Home Others Business Cybersecurity Starts With Your Router: 4 Tips To Secure It

Business Cybersecurity Starts With Your Router: 4 Tips To Secure It



Cybersecurity has always been a top concern for small businesses but, in 2021, executives are more worried than ever before that their systems could be vulnerable to hacker groups. According to a recent survey, 78% of IT leaders don’t have confidence in their company’s cybersecurity policy, and just around 5% of company folders are properly secured. In the past year, thousands of businesses have forcefully embraced digital transformation on the fly, for fear that they might lose customers. But, without a long-term strategy in place and staff that often lacked digital literacy and basic cybersecurity knowledge, these businesses learned the hard way that rushed digital transformation can expose a company’s systems.

Over the years, the practices used by cybercriminals to access company data have evolved a lot, becoming more and more sophisticated. However, just because a hacker group knows how to brute force their way into a corporation’s systems, that doesn’t mean they’ll always choose to do this. More often than not, hackers are looking for easy targets, and the easiest targets are offices that did not secure their router.

Executives often overlook this, but that tiny blinky box isn’t just a way to connect company computers to the Wi-Fi network. It’s also a gateway into the Wi-Fi network, and you should make sure that not every random passerby can get into it.

Securing your work router is the first line of defense against cybercriminals. Here are a few tips on how you can do that:

1. Basic setup: change the router name, password, and default login details.
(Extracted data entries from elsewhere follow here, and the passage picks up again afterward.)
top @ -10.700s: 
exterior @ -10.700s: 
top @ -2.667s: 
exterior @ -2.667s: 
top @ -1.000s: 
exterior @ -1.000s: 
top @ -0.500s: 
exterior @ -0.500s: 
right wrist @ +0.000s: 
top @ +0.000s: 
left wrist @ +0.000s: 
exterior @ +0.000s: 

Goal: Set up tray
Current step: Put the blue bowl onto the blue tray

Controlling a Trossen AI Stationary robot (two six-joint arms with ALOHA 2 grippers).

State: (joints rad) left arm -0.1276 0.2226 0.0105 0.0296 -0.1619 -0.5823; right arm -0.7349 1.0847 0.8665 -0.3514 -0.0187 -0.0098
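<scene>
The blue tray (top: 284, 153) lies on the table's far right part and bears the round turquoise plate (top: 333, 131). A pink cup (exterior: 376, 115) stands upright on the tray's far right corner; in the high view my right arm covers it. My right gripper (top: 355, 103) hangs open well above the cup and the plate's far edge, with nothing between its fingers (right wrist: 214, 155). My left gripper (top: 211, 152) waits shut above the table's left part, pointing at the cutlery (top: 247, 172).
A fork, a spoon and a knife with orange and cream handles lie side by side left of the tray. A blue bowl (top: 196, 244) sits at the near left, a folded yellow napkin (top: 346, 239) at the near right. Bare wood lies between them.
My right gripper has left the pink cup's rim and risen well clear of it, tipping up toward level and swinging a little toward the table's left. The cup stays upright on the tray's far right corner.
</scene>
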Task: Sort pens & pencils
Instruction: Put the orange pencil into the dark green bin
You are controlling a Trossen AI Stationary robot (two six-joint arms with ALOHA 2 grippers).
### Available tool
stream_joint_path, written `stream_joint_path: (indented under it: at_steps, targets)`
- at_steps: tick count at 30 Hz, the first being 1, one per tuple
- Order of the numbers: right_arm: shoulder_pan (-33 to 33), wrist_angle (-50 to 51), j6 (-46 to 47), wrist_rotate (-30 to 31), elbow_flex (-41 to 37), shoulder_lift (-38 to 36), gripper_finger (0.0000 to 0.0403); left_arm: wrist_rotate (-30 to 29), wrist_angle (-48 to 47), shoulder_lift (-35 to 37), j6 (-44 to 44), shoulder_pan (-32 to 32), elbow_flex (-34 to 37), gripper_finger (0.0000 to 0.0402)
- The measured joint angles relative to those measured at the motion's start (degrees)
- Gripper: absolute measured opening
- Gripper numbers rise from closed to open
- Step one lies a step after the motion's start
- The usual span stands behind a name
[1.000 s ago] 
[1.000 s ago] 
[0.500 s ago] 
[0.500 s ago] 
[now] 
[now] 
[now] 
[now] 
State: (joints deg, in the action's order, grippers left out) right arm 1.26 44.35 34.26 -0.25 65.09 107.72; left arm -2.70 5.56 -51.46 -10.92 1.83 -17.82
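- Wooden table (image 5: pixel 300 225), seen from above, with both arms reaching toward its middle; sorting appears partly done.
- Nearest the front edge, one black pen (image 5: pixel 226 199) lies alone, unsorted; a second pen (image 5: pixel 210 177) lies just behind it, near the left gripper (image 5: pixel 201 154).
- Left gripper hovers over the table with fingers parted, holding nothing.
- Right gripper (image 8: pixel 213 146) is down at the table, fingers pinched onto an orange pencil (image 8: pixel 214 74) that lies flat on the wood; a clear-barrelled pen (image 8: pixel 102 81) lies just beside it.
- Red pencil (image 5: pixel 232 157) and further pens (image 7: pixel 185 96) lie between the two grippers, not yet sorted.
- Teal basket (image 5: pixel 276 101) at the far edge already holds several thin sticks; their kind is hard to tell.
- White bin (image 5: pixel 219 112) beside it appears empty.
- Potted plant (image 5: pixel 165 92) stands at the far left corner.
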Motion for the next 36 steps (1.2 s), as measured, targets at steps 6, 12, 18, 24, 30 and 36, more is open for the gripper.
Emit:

Before you make the router available for anyone to use, it’s worth going over some basic maintenance tips. Although routers can easily be used out of the box, keeping the default settings is basically an invitation for hackers to come in.

That being said, you should change three things right from the start:

  • The device name: Default router names such as Linksys, NETGEAR, Ziggo, and dlink not only make your network hard to find but also give cybercriminals a free sneak peek into the device you are using. When the model of the router is public, even a beginner can look up the instruction manual and find out how to gain root access.
  • The password: most business owners change the default router password (the one you need to connect your device to the Wi-Fi), but they don’t use good password habits. A secure password should be hard to guess, so a combination of uppercase, lowercase, numbers, and special symbols is your best bet, although it’s hard to memorize. To avoid data breaches, change your password regularly, and never, ever leave it lying around on a piece of paper where anyone can see it (or saved in a .txt file on the desktop.).
  • The default login info for the router: this is the username and password needed to get into the router settings. Most people forget to change it, and this makes it easy for hackers to get into their network. To change the default username and password, enter 168.1.1 into your browser, and you can access the control panel from there.

2. Disable WPS and limit DHCP range.

After changing your router’s default login details, you should change a couple of other settings: disabling WPS and limiting DHCP.

WPS, short for Wi-Fi Protected Setup, is an option that makes it easy for devices to pair to your network. But while it may be convenient, it’s a massive security vulnerability that weakens your network and allows hackers to get it without effort. To turn off WPS, browse through your router’s advanced wireless configuration options.

DHCP (Dynamic Host Configuration Protocol) allows you to select how many devices can connect to your network. By limiting the DHCP, you’re basically restricting access, which makes it harder for hackers to get in after the maximum number has been reached. You can even turn off DHCP completely, so that people can’t connect to the network unless you give them the IP, but this can be very time-consuming.

3. Set up separate networks for clients and staff.

If your business works directly with customers, such as in the case of a retail store, café, or lawyer’s office, giving them access to free Wi-Fi is a nice perk. However, when customers and staff use the same Wi-Fi, that will significantly slow down the network and offer easy access into your private company folders. To avoid cybersecurity incidents, set up two separate networks: a public one for guests and a private one for employees. You’ll still need to take the security measures above for each one, but by having two different networks, you’re reducing the risk of a breach considerably. Most hackers target public networks and, in the event of a hack, at least you know that business data isn’t easy to reach.

4. Check firmware updates.

If you have an antivirus (and you should!), you’ve probably noticed that the virus database updates regularly to detect the latest threats. But did you know that this is not enough to guard you against cybersecurity threats? Your router also has firmware, which should be updated to protect the device from all sorts of bugs and cybersecurity threats. Some router manufacturers update the firmware automatically, but this isn’t a rule. To be extra safe, you can do the updates manually. Also, if you have an older router that doesn’t have the WPA2 encryption protocol, check to see if you can update to it manually. If that’s not possible, it’s best to switch to a newer router. Many people assume that you should only replace your router when you’re no longer happy with the speed, but the upgrade is also worth it if you care about cybersecurity.

As a final word, remember that these steps will only help you as long as you train your staff to follow basic cybersecurity practices. Many hackers rely on social engineering rather than brute force to get into a company’s systems, so make sure employees don’t leave login credentials around the office or give them to unauthorized people.